Lower-income consumers, in particular, are running up credit card debt and falling behind on their payments. Americans overall are spending more cautiously. Daco notes that overall sales during the holiday shopping season were up just 4% — and most of it reflected higher prices rather than consumers actually buying more things.
As an example, Rines points to Unilever, which makes, among other items, Hellman's mayonnaise, Ben & Jerry's ice cream and Dove soaps. Unilever jacked up its prices 13.3% on average across its brands in 2022. Its sales volume fell 3.6% that year. In response, it raised prices just 2.8% last year; sales rose 1.8%.

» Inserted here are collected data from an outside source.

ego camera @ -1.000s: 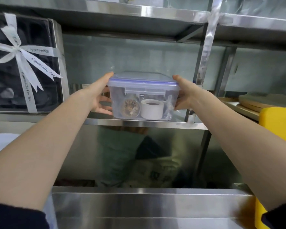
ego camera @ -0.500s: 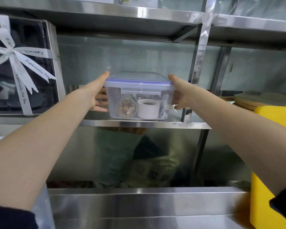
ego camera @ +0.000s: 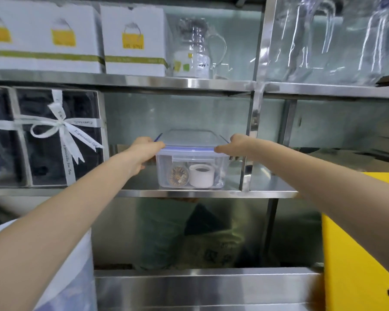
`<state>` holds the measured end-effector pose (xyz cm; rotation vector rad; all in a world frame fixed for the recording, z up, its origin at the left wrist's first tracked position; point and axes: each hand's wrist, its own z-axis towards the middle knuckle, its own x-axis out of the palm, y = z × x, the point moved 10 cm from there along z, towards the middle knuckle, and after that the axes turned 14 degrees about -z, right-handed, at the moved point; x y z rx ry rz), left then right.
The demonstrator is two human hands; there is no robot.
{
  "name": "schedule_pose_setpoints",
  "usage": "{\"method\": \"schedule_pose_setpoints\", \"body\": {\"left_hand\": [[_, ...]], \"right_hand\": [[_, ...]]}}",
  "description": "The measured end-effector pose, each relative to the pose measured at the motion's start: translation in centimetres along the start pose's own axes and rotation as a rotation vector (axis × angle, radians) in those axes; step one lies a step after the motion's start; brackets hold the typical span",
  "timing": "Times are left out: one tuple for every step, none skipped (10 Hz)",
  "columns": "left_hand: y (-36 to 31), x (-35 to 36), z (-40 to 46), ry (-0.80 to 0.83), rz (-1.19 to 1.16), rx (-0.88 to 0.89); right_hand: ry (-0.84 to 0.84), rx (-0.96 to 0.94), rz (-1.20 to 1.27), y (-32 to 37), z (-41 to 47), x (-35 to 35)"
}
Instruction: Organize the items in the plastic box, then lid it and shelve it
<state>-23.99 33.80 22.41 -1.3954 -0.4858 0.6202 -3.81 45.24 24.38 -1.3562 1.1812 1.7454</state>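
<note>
The plastic box (ego camera: pixel 190 173) is clear-walled, with a clear lid (ego camera: pixel 190 140) edged in blue seated on top and a clasp flap folded down its front. Through the wall show a white roll of tape (ego camera: pixel 201 175) and, left of it, a round brownish item (ego camera: pixel 178 176), side by side on the bottom. The box stands on the steel shelf (ego camera: pixel 189 193) at the centre of the frame, close to the front edge, just left of the shelf's upright post (ego camera: pixel 249 142).

Both bare arms reach up from the lower corners of the frame. The left hand (ego camera: pixel 144 151) holds the box's left end, its grip closed with the thumb over the lid rim and the fingers curled below. The right hand (ego camera: pixel 238 145) grips the right end likewise, its thumb lying along the rim.
</note>
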Motion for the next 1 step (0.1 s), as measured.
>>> {"method": "schedule_pose_setpoints", "body": {"left_hand": [[-3.77, -0.83, -3.28, -0.068, 0.087, 0.078]], "right_hand": [[-0.07, -0.031, -0.125, 1.17, -3.79, -4.66]]}}
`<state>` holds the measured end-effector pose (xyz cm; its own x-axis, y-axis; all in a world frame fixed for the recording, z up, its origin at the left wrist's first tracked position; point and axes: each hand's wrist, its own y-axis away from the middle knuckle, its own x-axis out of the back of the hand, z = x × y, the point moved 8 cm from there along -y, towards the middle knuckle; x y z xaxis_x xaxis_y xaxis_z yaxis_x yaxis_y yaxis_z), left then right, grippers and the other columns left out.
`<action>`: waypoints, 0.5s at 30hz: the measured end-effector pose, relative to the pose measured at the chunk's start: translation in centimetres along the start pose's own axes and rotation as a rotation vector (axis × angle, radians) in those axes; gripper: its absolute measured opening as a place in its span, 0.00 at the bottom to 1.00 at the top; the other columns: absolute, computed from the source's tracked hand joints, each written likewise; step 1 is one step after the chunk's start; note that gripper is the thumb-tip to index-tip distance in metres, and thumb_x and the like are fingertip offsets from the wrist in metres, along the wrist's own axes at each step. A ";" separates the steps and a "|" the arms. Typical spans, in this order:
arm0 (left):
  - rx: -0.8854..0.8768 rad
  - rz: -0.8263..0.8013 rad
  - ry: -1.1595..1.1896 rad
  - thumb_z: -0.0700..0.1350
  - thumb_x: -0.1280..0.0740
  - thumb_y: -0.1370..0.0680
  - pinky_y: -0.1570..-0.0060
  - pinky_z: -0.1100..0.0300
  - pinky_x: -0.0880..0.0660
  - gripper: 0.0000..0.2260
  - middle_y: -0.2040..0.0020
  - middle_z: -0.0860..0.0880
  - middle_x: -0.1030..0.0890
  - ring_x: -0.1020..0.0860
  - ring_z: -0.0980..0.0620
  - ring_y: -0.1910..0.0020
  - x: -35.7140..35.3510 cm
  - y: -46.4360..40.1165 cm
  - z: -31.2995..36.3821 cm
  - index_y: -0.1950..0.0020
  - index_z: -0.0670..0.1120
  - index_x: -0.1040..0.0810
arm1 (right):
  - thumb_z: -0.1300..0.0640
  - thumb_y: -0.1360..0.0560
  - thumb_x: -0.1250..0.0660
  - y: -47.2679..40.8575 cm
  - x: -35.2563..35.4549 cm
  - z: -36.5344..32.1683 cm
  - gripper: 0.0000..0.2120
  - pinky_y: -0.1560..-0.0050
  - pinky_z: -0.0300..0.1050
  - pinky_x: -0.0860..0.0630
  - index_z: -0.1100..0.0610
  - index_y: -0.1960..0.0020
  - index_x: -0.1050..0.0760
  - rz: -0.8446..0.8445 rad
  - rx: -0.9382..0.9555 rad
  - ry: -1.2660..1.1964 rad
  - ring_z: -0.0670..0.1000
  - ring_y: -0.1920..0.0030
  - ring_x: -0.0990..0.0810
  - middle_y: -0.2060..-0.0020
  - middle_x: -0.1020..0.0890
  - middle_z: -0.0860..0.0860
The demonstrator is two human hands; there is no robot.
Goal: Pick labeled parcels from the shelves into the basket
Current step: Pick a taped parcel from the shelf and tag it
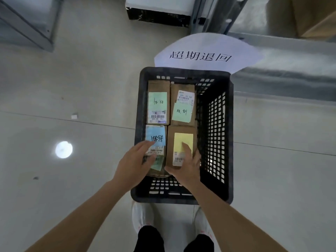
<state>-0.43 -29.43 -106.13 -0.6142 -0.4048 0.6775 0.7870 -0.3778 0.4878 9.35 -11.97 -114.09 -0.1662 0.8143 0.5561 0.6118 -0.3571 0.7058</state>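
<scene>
Both hands reaching into black basket point(214, 135), 4 parcels inside. Left hand point(133, 164), fingers spread, lying on blue-label parcel point(157, 138) at 7 o'clock; right hand point(187, 166) pinching yellow-label parcel point(179, 140) at 5.

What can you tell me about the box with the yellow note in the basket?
The yellow-note box is a brown cardboard parcel lying flat in the near right part of the black basket, beside the blue-note box. A pale yellow note covers much of its top, with a white barcode label below it. The right hand grips its near end, one finger on the note. It looks closed and undamaged.
</scene>
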 end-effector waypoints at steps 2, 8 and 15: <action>-0.017 -0.017 -0.029 0.53 0.38 0.18 0.49 0.68 0.26 0.19 0.30 0.56 0.29 0.28 0.58 0.38 -0.3 0.1 -0.2 0.27 0.55 0.32 | 0.43 0.33 0.19 -0.4 -0.7 0.4 0.55 0.22 0.63 0.46 0.33 0.22 0.56 -0.030 -0.005 0.040 0.61 0.19 0.55 0.20 0.60 0.56; 0.023 -0.039 -0.087 0.54 0.38 0.19 0.41 0.59 0.25 0.20 0.29 0.56 0.29 0.27 0.56 0.36 0.4 1.6 0.5 0.27 0.53 0.32 | 0.39 0.30 0.24 0.4 1.0 0.3 0.53 0.20 0.60 0.51 0.34 0.21 0.60 -0.111 0.018 0.186 0.60 0.18 0.56 0.19 0.64 0.53; -0.018 -0.080 -0.235 0.57 0.37 0.20 0.27 0.51 0.36 0.27 0.22 0.54 0.37 0.36 0.50 0.25 5.8 4.9 8.9 0.23 0.56 0.38 | 0.32 0.29 0.31 6.8 11.1 -4.3 0.46 0.22 0.57 0.41 0.39 0.20 0.52 -0.111 0.224 0.374 0.54 0.20 0.44 0.20 0.48 0.47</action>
<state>0.37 -26.23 -94.97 -0.6424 -0.1685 0.7476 0.7339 -0.4164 0.5367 8.32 -7.34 -101.29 -0.4836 0.6060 0.6315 0.7196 -0.1354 0.6811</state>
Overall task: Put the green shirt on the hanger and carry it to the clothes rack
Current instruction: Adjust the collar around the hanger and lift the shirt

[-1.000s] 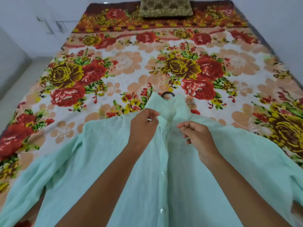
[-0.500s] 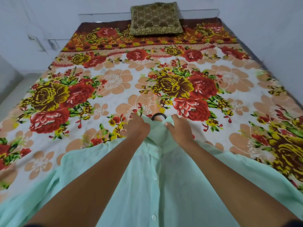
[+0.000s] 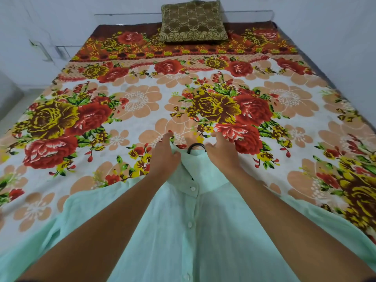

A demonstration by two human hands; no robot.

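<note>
Head view looks down over a pale mint-green button-front cotton shirt (image 3: 189,231) spread flat, front side up, on the near part of a bed covered with a white bedsheet printed with large red, yellow and peach flowers (image 3: 142,102). Its placket runs up the middle with small white buttons, and the collar lies at the far end of the shirt. From the collar opening a dark curved hanger hook (image 3: 195,146) pokes out onto the sheet; the body of the hanger is hidden inside the shirt.

Both bare forearms reach forward over the shirt. Left hand (image 3: 165,154) sits at the left side of the collar, its fingers curled round the collar fabric and gathering a fold of it beside the hook. Right hand (image 3: 222,152) sits at the right side of the collar, just beside the hook, with fingers bent down over the collar edge; whether it truly pinches the cloth or merely presses it I cannot tell.

At the far end of the bed, against the pale wall, a square olive-brown cushion with a gold pattern (image 3: 193,21) rests on the dark border of the sheet.
</note>
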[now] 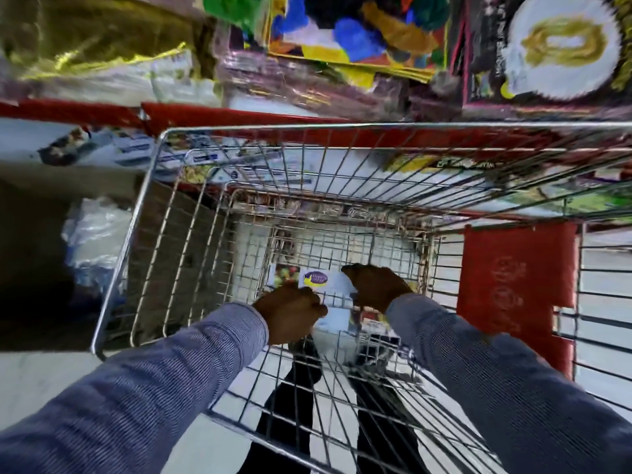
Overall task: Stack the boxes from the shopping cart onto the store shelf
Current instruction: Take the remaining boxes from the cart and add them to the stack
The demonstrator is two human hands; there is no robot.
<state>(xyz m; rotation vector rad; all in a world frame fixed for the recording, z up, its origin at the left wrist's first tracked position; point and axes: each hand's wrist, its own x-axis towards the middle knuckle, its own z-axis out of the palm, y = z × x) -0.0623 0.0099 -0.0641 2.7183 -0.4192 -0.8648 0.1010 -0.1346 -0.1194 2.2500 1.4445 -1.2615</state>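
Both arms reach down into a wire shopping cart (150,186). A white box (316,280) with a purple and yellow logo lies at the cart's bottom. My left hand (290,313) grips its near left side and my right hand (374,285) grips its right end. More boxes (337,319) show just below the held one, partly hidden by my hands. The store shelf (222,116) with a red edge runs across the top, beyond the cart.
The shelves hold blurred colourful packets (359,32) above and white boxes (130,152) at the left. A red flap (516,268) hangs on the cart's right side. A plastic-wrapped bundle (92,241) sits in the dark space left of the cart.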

“We're beginning to see the consumer no longer willing to take the higher pricing,” Rines said. “So companies were beginning to get a little bit more skeptical of their ability to just have price be the driver of their revenues. They had to have those volumes come back, and the consumer wasn’t reacting in a way that they were pleased with.”
Unilever itself recently attributed poor sales performance in Europe to “share losses to private labels.”
Other businesses have noticed, too. After their sales fell in the final three months of last year, PepsiCo executives signaled that this year they would rein in price increases and focus more on boosting sales.
“In 2024, we see ... normalization of the cost, normalization of inflation,” CEO Ramon Laguarta said. “So we see everything trending back to our long-term” pricing trends.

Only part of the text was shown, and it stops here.